» **Source data**:
+-------+
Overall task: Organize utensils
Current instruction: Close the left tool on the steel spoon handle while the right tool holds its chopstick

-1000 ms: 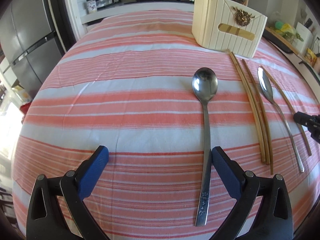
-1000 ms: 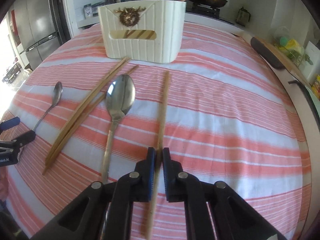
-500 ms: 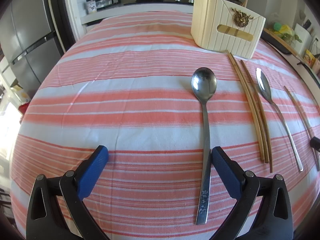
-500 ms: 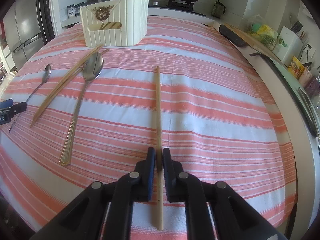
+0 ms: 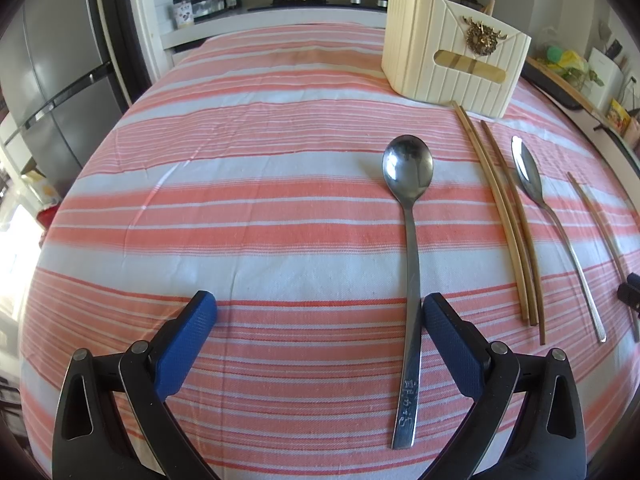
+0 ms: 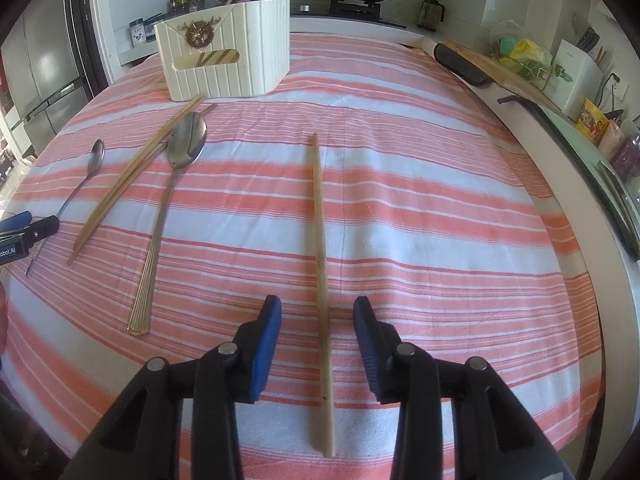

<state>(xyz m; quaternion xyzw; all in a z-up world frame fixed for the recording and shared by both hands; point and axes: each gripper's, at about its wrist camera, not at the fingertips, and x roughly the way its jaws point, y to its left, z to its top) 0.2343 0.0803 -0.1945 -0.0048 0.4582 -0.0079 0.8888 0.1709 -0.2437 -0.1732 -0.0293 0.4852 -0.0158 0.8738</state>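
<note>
Chopstick (image 6: 320, 236) lies flat on the striped cloth of the surface, running from near the middle toward the near edge, well apart from the holder (image 6: 228, 52) at the far edge. My right hand-held gripper (image 6: 316, 312) straddles its thick end; the jaws have just been opening, and now stand partly apart with the stick lying loose between them, neither pad touching it. I judge it light, stiff and slim, apt to roll or pivot if pinched off-centre, so the thicker half toward the near edge seems the best hold. My left hand-held gripper (image 5: 320, 308) stands wide open and holds nothing, its right pad just beside the handle of a steel spoon (image 5: 410, 264). That spoon looks heavier, smooth and slippery; I would take it at the flat lower handle. Its handle end bears stamped characters I cannot read. A pair of chopsticks (image 5: 500, 216) and another spoon (image 5: 554, 220) lie between. In the right view, my left hand-held gripper carries a label ending "obot.AI".
</note>
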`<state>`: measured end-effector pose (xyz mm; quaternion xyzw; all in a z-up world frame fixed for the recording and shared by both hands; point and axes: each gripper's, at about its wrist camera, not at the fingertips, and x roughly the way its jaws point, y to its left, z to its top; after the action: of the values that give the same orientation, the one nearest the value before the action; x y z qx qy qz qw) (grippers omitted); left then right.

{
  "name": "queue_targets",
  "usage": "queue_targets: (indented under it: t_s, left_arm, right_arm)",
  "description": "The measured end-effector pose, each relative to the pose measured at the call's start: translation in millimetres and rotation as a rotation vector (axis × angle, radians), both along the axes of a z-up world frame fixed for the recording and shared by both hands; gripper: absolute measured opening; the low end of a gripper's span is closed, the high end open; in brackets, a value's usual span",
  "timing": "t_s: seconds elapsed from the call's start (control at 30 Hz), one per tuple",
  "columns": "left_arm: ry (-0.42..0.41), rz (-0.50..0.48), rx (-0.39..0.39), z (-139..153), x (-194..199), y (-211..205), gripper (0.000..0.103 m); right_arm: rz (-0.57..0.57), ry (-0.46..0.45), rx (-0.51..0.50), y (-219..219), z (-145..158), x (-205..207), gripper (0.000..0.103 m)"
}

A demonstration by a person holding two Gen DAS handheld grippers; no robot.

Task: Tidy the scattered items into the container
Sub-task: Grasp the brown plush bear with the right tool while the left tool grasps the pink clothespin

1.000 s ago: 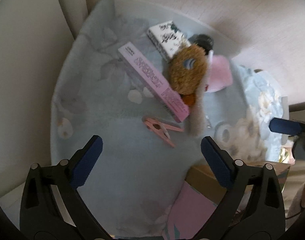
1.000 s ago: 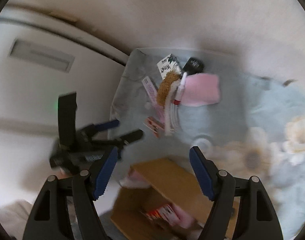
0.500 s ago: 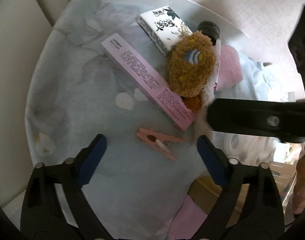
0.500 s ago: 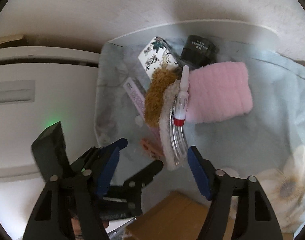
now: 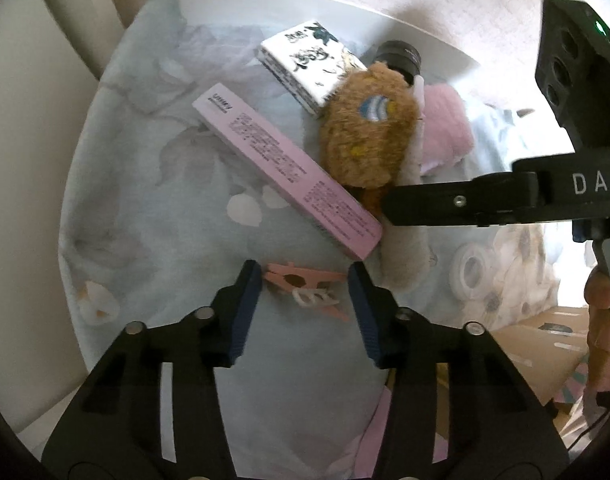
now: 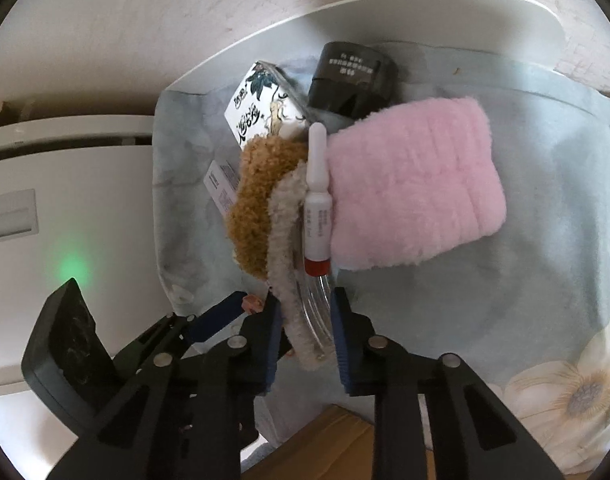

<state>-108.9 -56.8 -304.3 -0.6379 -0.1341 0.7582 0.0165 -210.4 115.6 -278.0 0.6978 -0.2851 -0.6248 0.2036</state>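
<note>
A pink clothes peg (image 5: 305,288) lies on the pale blue flowered cloth (image 5: 153,220). My left gripper (image 5: 303,280) points down over it; its jaws are closing and both pads touch the peg's ends. My right gripper (image 6: 305,308) is closing too, its pads pressing the beige fuzzy strip and clear band of a plush headband (image 6: 285,240) with a brown furry top (image 5: 369,132). One right finger (image 5: 457,200) reaches in from the right in the left wrist view. The cardboard box (image 5: 545,340) stands at the lower right.
A long pink box (image 5: 285,168), a patterned tissue pack (image 5: 309,64), a black jar (image 6: 353,76), a pink fluffy cloth (image 6: 413,192) and a white vial with a red cap (image 6: 317,200) crowd the headband. A tape roll (image 5: 473,268) lies nearby. White furniture (image 6: 65,200) borders the table's left edge.
The left jaws have narrowed from wide apart to the peg's ends. The right gripper came down to the table and closed its jaws around the headband's strip.
</note>
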Motion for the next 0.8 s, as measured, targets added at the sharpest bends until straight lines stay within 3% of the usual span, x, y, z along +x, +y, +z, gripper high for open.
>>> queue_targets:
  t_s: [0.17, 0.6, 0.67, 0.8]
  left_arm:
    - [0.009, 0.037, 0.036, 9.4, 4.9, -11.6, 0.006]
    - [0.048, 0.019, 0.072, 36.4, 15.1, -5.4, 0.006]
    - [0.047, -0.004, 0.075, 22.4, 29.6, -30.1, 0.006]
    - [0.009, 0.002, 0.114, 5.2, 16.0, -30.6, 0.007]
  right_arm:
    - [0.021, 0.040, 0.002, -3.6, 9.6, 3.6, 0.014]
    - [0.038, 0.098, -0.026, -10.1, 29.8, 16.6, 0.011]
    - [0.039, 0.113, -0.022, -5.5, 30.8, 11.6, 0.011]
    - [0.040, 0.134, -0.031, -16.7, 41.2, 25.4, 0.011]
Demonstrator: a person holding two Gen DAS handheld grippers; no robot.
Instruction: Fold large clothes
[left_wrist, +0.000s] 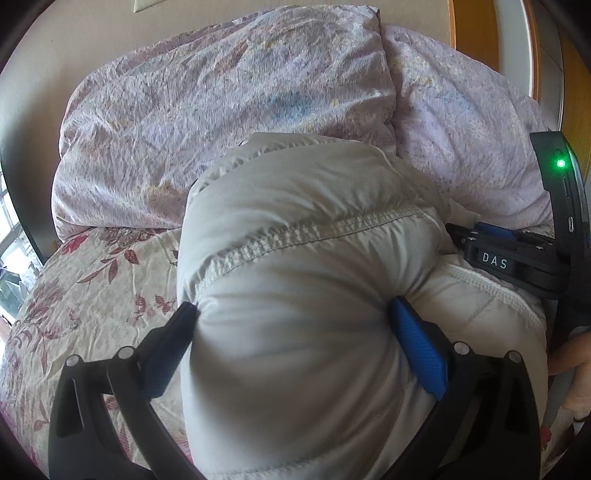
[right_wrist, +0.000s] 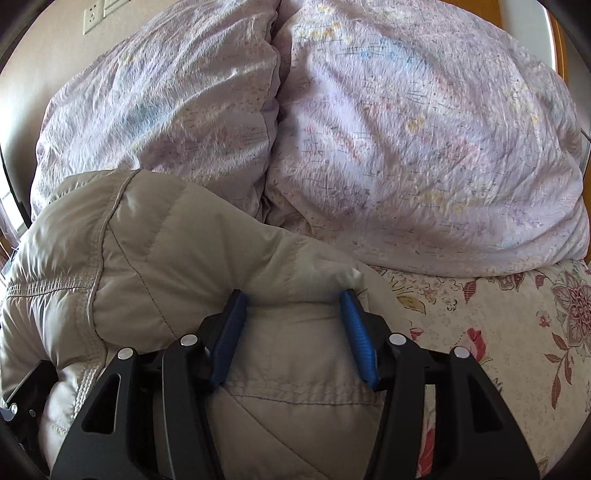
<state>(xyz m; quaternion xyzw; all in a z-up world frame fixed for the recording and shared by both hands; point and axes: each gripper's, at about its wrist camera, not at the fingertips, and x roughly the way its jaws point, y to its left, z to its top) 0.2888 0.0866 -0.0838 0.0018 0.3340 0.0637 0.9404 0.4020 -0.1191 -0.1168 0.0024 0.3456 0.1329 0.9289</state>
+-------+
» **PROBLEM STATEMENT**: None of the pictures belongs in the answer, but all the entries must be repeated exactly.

» **YOUR RESPONSE**:
Overall task: Organize utensils
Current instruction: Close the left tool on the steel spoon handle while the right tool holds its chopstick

-1000 ms: 
-1000 ms: 
-500 ms: 
-500 ms: 
+0 ms: 
+0 ms: 

<state>(xyz m; quaternion xyzw; all in a z-up world frame fixed for the recording and shared by both hands; point and axes: each gripper's, at about its wrist camera, not at the fingertips, and x roughly the way its jaws point, y to its left, z to its top) 0.2343 0.0803 -0.1945 -0.0048 0.4582 -0.0079 0.8888 0.1709 -0.2437 -0.1732 -0.0293 0.4852 -0.0158 0.8738</state>
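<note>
Chopstick (image 6: 320, 236) lies flat on the striped cloth of the surface, running from near the middle toward the near edge, well apart from the holder (image 6: 228, 52) at the far edge. My right hand-held gripper (image 6: 316, 312) straddles its thick end; the jaws have just been opening, and now stand partly apart with the stick lying loose between them, neither pad touching it. I judge it light, stiff and slim, apt to roll or pivot if pinched off-centre, so the thicker half toward the near edge seems the best hold. My left hand-held gripper (image 5: 320, 308) stands wide open and holds nothing, its right pad just beside the handle of a steel spoon (image 5: 410, 264). That spoon looks heavier, smooth and slippery; I would take it at the flat lower handle. Its handle end bears stamped characters I cannot read. A pair of chopsticks (image 5: 500, 216) and another spoon (image 5: 554, 220) lie between. In the right view, my left hand-held gripper carries a label ending "obot.AI".
</note>
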`<state>`: measured end-effector pose (xyz mm; quaternion xyzw; all in a z-up world frame fixed for the recording and shared by both hands; point and axes: each gripper's, at about its wrist camera, not at the fingertips, and x roughly the way its jaws point, y to its left, z to its top; after the action: of the values that give the same orientation, the one nearest the value before the action; x y z qx qy qz qw) (grippers omitted); left then right.

{
  "name": "queue_targets",
  "usage": "queue_targets: (indented under it: t_s, left_arm, right_arm)",
  "description": "The measured end-effector pose, each relative to the pose measured at the call's start: translation in millimetres and rotation as a rotation vector (axis × angle, radians), both along the axes of a z-up world frame fixed for the recording and shared by both hands; gripper: absolute measured opening; the low end of a gripper's span is closed, the high end open; in brackets, a value's usual span",
  "timing": "t_s: seconds elapsed from the call's start (control at 30 Hz), one per tuple",
  "columns": "left_arm: ry (-0.42..0.41), rz (-0.50..0.48), rx (-0.39..0.39), z (-139..153), x (-194..199), y (-211..205), gripper (0.000..0.103 m); right_arm: rz (-0.57..0.57), ry (-0.46..0.45), rx (-0.51..0.50), y (-219..219), z (-145..158), x (-205..207), gripper (0.000..0.103 m)"
}

A demonstration by a person holding two Gen DAS handheld grippers; no robot.

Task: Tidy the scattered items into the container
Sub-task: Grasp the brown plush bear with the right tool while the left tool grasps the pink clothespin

1.000 s ago: 
1.000 s ago: 
0.500 s ago: 
0.500 s ago: 
now: 
now: 

<state>-108.9 -56.8 -304.3 -0.6379 -0.1341 0.7582 0.0165 -210.4 115.6 -278.0 0.6978 -0.2851 -0.6248 0.2036</state>
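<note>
A pink clothes peg (image 5: 305,288) lies on the pale blue flowered cloth (image 5: 153,220). My left gripper (image 5: 303,280) points down over it; its jaws are closing and both pads touch the peg's ends. My right gripper (image 6: 305,308) is closing too, its pads pressing the beige fuzzy strip and clear band of a plush headband (image 6: 285,240) with a brown furry top (image 5: 369,132). One right finger (image 5: 457,200) reaches in from the right in the left wrist view. The cardboard box (image 5: 545,340) stands at the lower right.
A long pink box (image 5: 285,168), a patterned tissue pack (image 5: 309,64), a black jar (image 6: 353,76), a pink fluffy cloth (image 6: 413,192) and a white vial with a red cap (image 6: 317,200) crowd the headband. A tape roll (image 5: 473,268) lies nearby. White furniture (image 6: 65,200) borders the table's left edge.
The left jaws have narrowed from wide apart to the peg's ends. The right gripper came down to the table and closed its jaws around the headband's strip.
</note>
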Motion for the next 0.8 s, as measured, targets added at the sharpest bends until straight lines stay within 3% of the usual span, x, y, z along +x, +y, +z, gripper high for open.
>>> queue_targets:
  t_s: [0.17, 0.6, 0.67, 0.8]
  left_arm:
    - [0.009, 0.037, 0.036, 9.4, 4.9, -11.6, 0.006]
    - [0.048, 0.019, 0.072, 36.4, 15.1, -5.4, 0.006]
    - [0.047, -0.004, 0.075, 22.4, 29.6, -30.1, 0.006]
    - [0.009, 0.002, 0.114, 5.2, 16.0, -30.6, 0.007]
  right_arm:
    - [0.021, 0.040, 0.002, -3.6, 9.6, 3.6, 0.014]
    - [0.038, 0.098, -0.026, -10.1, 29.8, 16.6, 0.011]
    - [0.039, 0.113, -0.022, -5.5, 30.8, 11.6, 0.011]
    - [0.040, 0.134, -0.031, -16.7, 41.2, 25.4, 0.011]
Demonstrator: a person holding two Gen DAS handheld grippers; no robot.
Instruction: Fold large clothes
[left_wrist, +0.000s] 
[right_wrist, +0.000s] 
<state>(xyz m; quaternion xyzw; all in a z-up world frame fixed for the recording and shared by both hands; point and axes: each gripper's, at about its wrist camera, not at the fingertips, and x roughly the way its jaws point, y to its left, z to its top) 0.2888 0.0866 -0.0838 0.0018 0.3340 0.0637 0.9404 0.4020 -0.1191 -0.1168 0.0024 0.3456 0.1329 0.9289</state>

The exercise calls for nothing more than this answer.